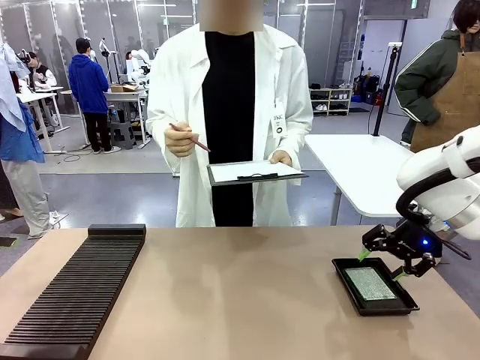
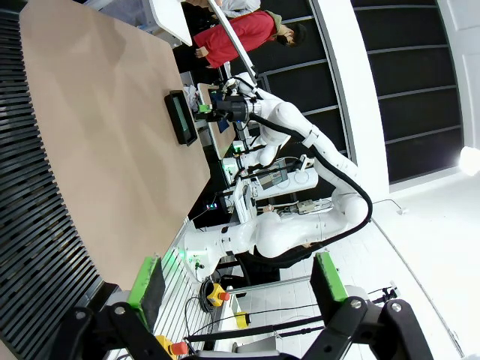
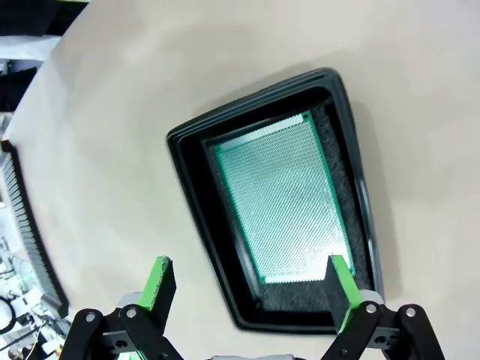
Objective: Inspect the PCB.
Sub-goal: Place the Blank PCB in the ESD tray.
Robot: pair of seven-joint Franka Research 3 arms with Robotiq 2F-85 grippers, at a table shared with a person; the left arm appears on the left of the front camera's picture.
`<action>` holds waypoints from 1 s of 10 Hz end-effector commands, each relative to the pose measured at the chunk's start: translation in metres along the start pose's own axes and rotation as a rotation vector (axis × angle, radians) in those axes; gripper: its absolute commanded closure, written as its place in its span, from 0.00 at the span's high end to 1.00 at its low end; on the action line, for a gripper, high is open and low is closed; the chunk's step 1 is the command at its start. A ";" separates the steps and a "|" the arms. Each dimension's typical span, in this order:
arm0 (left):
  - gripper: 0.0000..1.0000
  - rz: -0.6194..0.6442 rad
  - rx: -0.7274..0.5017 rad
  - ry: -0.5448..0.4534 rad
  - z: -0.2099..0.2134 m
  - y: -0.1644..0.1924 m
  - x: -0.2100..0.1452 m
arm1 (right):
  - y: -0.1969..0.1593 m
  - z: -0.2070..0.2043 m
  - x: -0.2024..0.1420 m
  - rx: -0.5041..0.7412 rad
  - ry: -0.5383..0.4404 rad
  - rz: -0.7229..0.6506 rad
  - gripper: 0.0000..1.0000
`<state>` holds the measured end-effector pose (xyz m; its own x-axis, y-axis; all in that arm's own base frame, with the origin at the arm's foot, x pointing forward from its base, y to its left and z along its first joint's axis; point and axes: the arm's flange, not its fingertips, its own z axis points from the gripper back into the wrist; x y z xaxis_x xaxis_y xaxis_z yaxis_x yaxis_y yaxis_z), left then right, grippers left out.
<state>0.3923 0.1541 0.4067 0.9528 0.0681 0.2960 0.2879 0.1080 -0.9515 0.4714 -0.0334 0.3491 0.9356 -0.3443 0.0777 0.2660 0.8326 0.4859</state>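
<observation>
Your right gripper (image 3: 251,281) hovers above the tray's (image 3: 195,187) 6 o'clock edge, fingers spread wide, empty; the PCB (image 3: 285,202) lies flat inside; left gripper (image 2: 236,281) likewise wide, empty.

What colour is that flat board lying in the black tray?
The PCB is green with a pale, finely dotted face, clearest in the right wrist view.

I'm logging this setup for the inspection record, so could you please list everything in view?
Circuit board: one, green, lying flat inside the tray.
Tray: one, black, on the table's right side.
Slotted rack: one, black, on the table's left side.
Table: one, tan.
Clipboard: one, dark with white paper, in the person's hand.
Pencil: one, in the person's other hand.
Person: one, white coat, beyond the table.
Right end effector: open, above the tray.
Left end effector: open, past the table's edge.
</observation>
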 end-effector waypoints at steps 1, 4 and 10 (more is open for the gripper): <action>1.00 0.015 -0.002 0.019 0.004 -0.004 0.002 | 0.001 0.049 -0.019 0.132 0.075 0.015 1.00; 1.00 0.015 -0.002 0.019 0.004 -0.004 0.002 | -0.036 0.097 -0.042 0.357 0.186 0.033 1.00; 1.00 0.015 -0.002 0.019 0.004 -0.004 0.002 | -0.142 0.126 -0.104 0.831 0.218 0.133 1.00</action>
<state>0.3923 0.1543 0.4066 0.9528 0.0685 0.2958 0.2876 0.1077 -0.9517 0.3052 -0.1646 0.3900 0.9925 -0.1164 0.0384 -0.0026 0.2936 0.9559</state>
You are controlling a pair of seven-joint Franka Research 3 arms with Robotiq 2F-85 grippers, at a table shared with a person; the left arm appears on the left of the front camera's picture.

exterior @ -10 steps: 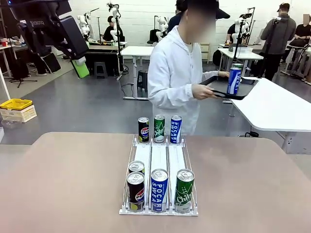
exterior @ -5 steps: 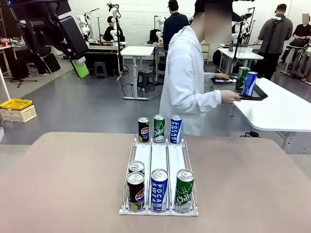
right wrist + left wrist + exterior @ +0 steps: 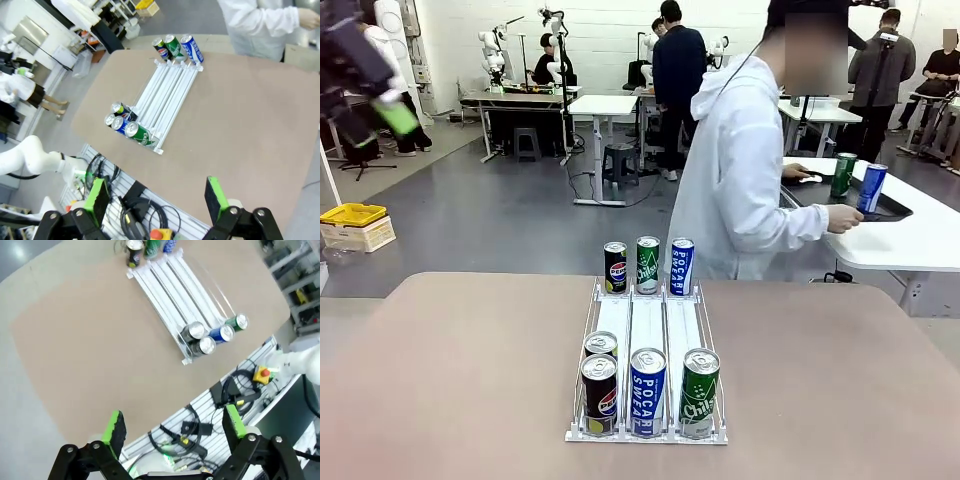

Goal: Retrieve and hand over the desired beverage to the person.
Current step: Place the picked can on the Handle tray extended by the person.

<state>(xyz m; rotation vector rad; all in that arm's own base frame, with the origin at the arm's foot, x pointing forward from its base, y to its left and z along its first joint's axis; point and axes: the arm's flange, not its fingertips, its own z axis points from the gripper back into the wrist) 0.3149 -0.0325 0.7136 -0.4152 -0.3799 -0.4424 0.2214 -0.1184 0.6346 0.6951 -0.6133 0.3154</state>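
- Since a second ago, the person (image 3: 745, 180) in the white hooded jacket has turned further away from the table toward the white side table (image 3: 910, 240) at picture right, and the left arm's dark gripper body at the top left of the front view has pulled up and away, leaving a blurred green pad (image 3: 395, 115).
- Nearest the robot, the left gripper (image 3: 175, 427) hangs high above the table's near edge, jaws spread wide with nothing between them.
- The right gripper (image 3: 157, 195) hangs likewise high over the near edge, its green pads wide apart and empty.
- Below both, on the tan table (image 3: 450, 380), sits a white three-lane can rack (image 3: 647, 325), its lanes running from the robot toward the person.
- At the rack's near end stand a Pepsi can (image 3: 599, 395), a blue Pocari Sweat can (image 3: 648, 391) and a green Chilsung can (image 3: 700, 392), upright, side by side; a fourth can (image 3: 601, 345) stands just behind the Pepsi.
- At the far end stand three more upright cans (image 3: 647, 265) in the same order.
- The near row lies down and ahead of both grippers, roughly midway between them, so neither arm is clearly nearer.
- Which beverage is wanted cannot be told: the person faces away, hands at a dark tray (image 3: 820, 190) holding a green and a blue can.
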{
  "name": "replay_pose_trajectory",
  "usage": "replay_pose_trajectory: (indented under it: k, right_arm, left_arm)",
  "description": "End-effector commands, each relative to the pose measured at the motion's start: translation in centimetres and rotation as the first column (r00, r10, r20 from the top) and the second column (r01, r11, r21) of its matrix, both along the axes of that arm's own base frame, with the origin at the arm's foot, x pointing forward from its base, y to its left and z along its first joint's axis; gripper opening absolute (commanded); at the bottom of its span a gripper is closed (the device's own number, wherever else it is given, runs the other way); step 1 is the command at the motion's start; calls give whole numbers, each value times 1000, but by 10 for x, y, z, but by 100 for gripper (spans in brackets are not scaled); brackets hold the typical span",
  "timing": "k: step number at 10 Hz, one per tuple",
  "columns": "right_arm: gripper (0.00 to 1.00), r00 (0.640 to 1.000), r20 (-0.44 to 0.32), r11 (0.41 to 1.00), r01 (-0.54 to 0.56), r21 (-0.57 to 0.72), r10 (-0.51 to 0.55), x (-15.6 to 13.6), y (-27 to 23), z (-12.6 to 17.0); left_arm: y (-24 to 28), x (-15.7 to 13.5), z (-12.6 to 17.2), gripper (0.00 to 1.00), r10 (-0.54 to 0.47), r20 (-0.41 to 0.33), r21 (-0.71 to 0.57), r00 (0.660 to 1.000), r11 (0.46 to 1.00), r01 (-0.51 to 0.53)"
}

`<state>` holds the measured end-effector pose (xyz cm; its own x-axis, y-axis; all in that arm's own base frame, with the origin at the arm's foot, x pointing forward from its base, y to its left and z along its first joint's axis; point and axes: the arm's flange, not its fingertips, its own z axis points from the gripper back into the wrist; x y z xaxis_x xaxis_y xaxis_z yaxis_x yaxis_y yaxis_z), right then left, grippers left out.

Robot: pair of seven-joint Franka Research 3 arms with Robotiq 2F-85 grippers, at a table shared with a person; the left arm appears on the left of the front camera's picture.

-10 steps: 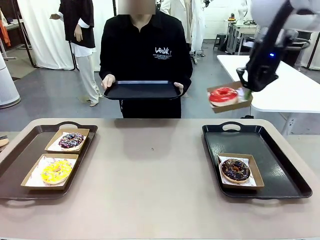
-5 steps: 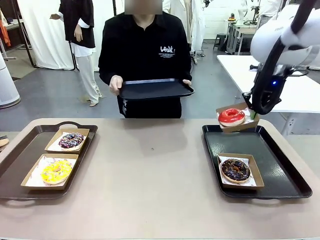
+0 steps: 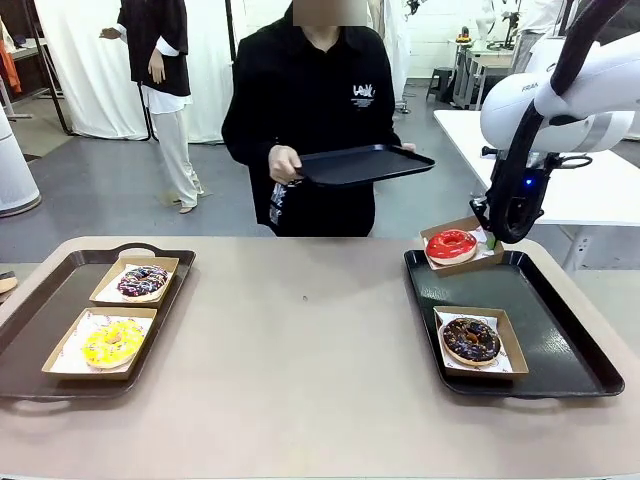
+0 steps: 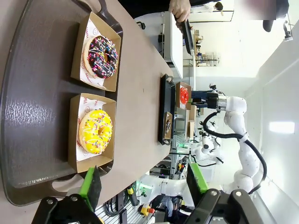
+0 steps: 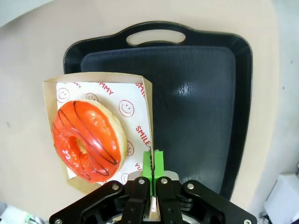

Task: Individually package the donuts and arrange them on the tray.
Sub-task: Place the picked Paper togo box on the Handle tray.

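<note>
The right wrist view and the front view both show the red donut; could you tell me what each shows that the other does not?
Right wrist view alone: the right gripper shut on the box's rim, and the smiley print on its paper lining.

Front view alone: the yellow donut and sprinkled donut boxed on the left tray, the chocolate donut, and a person holding a dark tray.

Both: the red donut in its box over the right tray's far end.
</note>
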<state>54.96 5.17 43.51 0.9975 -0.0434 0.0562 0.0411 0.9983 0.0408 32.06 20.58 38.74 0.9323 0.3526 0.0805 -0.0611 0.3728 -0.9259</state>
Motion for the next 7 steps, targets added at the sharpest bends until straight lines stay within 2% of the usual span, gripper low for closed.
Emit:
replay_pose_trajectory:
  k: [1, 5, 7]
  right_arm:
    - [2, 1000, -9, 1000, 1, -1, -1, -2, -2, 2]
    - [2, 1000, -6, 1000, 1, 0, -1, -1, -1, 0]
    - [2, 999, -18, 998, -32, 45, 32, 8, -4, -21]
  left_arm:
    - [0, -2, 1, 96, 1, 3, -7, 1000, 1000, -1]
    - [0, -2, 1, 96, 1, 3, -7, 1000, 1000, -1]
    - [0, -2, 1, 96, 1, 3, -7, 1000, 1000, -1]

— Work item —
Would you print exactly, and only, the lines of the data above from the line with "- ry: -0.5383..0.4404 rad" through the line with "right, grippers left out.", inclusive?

— Worked solution —
  - ry: -0.5383..0.4404 rad
  - rz: -0.7229..0.6506 rad
  - gripper: 0.0000..1.0000
`<state>` holds the measured end-effector pose (xyz m; its own x-axis, y-axis; all in that arm's own base frame, with the origin at the arm's foot, x pointing forward from its base, y to its left and z along its first joint's axis; point and axes: the arm's flange, not its fingertips, its own z axis points from the gripper back into the wrist; x y z xaxis_x xaxis_y xaxis_z yaxis_x yaxis_y yaxis_z), left then right, grippers left out.

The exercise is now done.